*Supplied material*.
━━━━━━

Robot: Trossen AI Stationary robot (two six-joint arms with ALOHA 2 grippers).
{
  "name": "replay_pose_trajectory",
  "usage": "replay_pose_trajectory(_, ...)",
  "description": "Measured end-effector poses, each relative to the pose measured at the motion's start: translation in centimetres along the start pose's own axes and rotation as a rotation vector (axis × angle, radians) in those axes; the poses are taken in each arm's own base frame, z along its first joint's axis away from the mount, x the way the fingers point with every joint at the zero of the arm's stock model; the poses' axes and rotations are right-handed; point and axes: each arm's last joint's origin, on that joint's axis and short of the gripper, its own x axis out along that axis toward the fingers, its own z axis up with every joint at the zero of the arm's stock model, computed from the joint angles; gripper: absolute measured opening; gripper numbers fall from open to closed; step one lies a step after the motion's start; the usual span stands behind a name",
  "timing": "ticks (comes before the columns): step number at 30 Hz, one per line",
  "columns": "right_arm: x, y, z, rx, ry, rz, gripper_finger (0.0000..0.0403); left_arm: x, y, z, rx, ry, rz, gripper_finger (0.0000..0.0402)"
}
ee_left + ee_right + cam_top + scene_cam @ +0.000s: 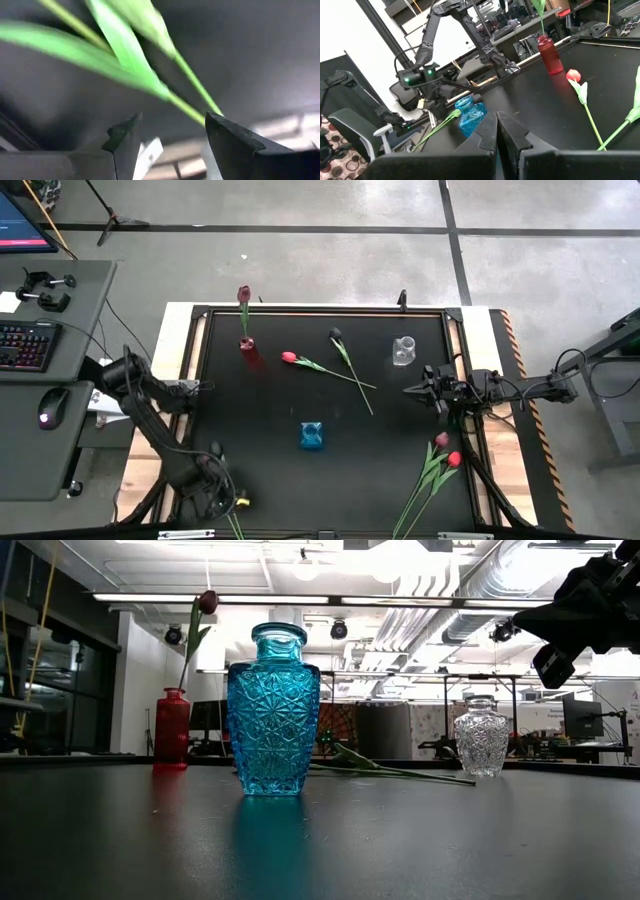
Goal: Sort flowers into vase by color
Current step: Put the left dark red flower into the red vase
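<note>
Flowers, tulips, artificial: I count five in plain sight from above, plus one in hand.
- One dusky tulip (243, 294), already standing in the red vase (248, 352) at the mat's far left.
- One red tulip (289, 357) and one near-black tulip (336, 335), lying mid-table with their stems crossed, between the red vase and the clear vase (403, 351).
- One dusky-pink head (441, 440) and one red head (454, 459) at the near right edge, stems trailing off the mat; more may lie beyond the edge, I cannot say.
- One green stem (192, 85) at my left gripper (236, 502), near-left corner; head colour not visible.

Vases, three: red, clear, blue (312, 436). The blue and clear ones look empty.

Step in hand, as I judge it: picking up the near-left flower. The left gripper has its fingers (125, 140) spread wide with the stem running between them, not yet clamped. Next I would close on the stem, lift, read the head colour and carry it to the matching vase.

Right gripper (412, 389): fingers pressed together, nothing held, hovering just near of the clear vase, waiting.
</note>
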Motion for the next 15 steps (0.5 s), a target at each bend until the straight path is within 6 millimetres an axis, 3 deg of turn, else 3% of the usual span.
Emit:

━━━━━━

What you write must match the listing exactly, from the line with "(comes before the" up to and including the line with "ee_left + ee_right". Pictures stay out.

*Response for this exercise*.
  "timing": "ticks (comes before the columns): step number at 30 Hz, one per line",
  "columns": "right_arm: x, y, z, rx, ry, rz, gripper_finger (0.0000..0.0403); left_arm: x, y, z, rx, ry, rz, gripper_finger (0.0000..0.0402)"
}
ee_left + ee_right + cam_top + scene_cam @ +0.000s: 

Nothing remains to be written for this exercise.